Exercise aim: Below are records. Copy every line with "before" in it.
● ● ● ● ●
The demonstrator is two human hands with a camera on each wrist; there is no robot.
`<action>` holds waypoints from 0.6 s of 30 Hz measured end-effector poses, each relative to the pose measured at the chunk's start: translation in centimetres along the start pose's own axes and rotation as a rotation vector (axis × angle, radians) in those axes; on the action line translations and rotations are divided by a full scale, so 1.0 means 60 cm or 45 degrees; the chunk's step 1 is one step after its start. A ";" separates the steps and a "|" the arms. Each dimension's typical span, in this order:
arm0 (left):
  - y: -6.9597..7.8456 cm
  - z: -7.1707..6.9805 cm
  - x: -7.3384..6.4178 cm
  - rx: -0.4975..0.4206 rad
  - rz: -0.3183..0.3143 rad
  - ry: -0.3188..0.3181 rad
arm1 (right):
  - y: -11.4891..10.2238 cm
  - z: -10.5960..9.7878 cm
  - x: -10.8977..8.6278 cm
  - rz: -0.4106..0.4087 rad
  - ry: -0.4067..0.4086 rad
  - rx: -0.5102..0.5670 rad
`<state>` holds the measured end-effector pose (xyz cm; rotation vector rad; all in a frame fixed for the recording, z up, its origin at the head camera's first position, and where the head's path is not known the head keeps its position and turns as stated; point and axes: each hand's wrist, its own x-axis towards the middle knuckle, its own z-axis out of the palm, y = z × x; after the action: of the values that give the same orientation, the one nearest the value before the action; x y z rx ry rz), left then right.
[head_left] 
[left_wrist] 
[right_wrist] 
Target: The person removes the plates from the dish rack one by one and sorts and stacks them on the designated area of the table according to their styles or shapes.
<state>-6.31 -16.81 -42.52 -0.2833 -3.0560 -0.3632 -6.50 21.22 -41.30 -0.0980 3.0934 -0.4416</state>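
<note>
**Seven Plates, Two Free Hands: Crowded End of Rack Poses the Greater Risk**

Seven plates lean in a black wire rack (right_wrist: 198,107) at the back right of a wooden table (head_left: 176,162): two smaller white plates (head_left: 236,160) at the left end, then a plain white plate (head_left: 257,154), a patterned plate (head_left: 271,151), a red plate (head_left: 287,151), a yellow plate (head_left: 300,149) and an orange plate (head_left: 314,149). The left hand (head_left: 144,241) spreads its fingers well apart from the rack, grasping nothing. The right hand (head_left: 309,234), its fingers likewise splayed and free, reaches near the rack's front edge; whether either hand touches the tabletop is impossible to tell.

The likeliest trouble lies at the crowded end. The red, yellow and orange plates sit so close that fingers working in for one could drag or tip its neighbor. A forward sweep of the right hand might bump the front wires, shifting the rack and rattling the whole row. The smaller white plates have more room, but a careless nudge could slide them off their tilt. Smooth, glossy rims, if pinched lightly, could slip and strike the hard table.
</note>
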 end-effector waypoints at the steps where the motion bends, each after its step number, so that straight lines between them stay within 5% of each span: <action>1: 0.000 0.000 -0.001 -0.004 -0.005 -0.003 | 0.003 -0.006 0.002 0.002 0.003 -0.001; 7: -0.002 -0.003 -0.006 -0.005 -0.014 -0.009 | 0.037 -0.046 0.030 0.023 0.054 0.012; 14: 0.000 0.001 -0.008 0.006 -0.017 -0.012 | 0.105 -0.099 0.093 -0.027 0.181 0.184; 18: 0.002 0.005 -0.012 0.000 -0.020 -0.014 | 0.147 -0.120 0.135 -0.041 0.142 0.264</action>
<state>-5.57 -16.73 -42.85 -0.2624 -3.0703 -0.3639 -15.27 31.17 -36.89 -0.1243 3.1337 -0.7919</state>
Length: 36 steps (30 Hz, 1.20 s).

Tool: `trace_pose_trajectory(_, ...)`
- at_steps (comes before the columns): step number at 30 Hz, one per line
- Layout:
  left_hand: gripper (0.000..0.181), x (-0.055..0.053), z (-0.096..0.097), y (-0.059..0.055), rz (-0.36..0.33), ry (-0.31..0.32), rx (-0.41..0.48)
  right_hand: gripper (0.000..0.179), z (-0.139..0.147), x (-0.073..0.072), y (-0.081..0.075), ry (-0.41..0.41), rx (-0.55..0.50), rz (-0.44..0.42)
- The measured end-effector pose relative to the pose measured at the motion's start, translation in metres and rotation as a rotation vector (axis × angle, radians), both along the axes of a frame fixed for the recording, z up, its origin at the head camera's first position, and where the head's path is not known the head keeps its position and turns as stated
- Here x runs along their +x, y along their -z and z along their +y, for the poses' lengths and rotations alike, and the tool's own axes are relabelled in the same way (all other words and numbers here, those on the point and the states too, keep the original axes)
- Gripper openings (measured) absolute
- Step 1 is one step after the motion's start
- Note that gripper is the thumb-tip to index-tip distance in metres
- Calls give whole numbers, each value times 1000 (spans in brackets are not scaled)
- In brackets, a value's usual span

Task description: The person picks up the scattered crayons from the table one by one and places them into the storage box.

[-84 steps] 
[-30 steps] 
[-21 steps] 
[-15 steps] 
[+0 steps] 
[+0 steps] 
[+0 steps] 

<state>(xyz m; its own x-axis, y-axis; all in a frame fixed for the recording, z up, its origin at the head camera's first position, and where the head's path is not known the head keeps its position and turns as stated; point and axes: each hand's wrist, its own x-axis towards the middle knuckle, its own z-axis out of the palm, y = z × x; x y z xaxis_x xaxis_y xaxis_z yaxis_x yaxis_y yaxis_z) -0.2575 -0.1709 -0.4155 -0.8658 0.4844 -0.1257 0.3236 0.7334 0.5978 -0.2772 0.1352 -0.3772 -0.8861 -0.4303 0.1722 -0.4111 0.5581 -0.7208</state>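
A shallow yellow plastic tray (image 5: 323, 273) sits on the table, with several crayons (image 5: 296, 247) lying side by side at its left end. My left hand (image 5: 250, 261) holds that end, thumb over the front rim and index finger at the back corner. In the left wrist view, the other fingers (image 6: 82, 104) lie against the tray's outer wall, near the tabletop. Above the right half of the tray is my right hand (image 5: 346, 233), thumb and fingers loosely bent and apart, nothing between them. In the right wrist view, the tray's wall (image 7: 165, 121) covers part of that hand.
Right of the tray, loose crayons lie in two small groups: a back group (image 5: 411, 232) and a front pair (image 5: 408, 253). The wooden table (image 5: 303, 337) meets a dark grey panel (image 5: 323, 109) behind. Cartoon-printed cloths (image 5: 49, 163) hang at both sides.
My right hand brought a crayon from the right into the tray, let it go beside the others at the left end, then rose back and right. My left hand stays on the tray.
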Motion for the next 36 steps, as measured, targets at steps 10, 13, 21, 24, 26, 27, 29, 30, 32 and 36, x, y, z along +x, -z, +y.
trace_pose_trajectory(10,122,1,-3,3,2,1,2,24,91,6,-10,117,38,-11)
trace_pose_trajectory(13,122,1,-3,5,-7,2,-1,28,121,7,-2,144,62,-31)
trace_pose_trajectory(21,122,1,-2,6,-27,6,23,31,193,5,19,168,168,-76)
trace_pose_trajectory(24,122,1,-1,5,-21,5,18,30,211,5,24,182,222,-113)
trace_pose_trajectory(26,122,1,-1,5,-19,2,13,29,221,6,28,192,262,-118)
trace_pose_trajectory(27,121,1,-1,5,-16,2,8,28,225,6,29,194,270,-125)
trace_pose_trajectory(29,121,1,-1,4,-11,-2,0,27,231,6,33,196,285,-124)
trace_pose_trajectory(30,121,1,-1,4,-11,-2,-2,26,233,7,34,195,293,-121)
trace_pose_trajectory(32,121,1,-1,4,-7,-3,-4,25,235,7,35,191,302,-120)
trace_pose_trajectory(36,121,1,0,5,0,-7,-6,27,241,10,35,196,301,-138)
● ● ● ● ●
Reply to the task:
`<state>` holds the measured end-effector pose (xyz cm; rotation vector rad; all in a frame fixed for the recording, z up, its origin at the head camera's first position, and where the head's path is not known the head keeps its position and turns as stated; point and axes: each hand's wrist, its own x-axis towards the middle knuckle, its own z-axis out of the palm, y = z × x; after the action: of the values that give the same orientation, the one nearest the value before the action; x y z rx ry rz), left then right.
- at_steps (comes before the columns): step number at 30 Hz, one per line

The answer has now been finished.